Yılın ilk haftasını geride bıraktık bile. Aile olarak da ülke olarak da pek iyi başlangıç yapamadık. Hastalıkla başladık, Diyarbakır olayı ile de sarsıldık.
Sabah bir program izledim. Fırsatlarla ilgili idi. Hayatınızın fırsatını nasıl yakalarsınız, ayağınıza gelen fırsatı tepermisiniz, talih kapıyı çalarken ülen kim bu kapıyı çalan , bu ne gürültü der kovalarmısınız. Önüme gelen fırsatı değerlendireyim derken, anayol dan sapıp, asıl hayatınızın fırsatınımı kaçırırsınız , ya da her fırsatı değerlendiren fırsatçılardamısınız. İşte bu gibi sorulara cevap arandı. Programı izlerken ben de kendimi düşündüm tabi, acaba şöyle mi yapsaydım o zaman falan diye. Mesela, okulu bitrdiğim yıl, Akbank Eleoktronik merkezi sınavlarından hatırı sayılır bir puan almıştım. Ama işe başla yazısı gelince , attım. Şimdi emekli bir bankacı falan olurdum herhalde. Sonra biliyosunuz çoğunuz , modelistlik yaşamı. iş hayatımda yaşadığım renkli anları düşünüyorum. Tanıdığım insanları. Onları yaşamamış olsaydım, hayatımda bir renk eksik olurdu kuşkusuz. Burada değil ama blogcu da yazarken zaman zaman anlatmıştım. Odamız Boğaz manzaralıydı. Ve boğaza bakan duvar tamamen camdandı. Akşama kadar manzarayı içerdik sanki. Yav ne şairane bir cümle oldu. Alpaslan sen bunu değerlendir:)). Çok güzel insanlar tanıdım , ve anaaaa böyle insanlarda olabiliyormuş diyebileceğim insanlarda.
Bi de Nalanın son yazısını düşündüm. Hatırla Sevgili yüzünden o günleri zaten çokça düşünür olmuştum da.
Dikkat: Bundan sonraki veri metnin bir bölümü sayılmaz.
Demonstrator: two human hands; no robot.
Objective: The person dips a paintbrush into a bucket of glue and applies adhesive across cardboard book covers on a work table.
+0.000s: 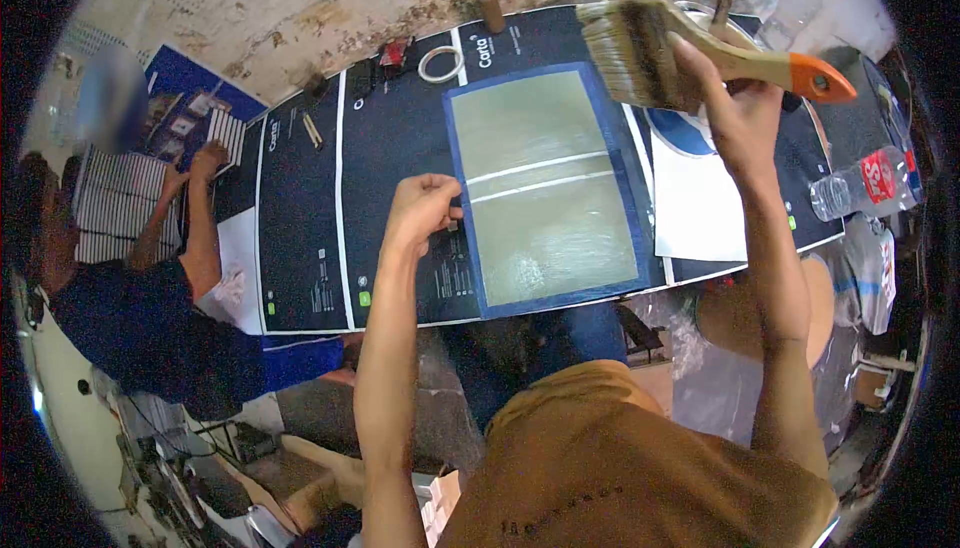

Hani yaşayan bilir hesabı. O günleri yaşayan tanıdıklarınız varsa, yada siz o günleri yaşayanlardansanız. Şimdi de çocuk sahibiyseniz eğer. Kalıbımı basarım çocuklarınız apolitiktir. E iyi mi yaptık , kötü mü yaptık. Aman çocuklarımız bizim yaşadıklarımızı yaşamasın, gördüklerimize bir de onlar şahit olmasın derken , aha işte böyle bir meclise sahip olduk. Hiç bir siyasi ideali olmayan , tamamen rant peşinde olanların oluşturduğu bir meclis. Yani en büyük fırsatı kaçırdık galiba.
Bu gün de böyle bir yazı oldu. Hayat devam etti, yemekler pişti yendi, kitap okundu, örgü örüldü:)). Görümcenin grubuyla okey oynandı. Bir ziyafet masasında yer alındı. Anlatıp ağzınızı sulandırmayayım. Gittim ben...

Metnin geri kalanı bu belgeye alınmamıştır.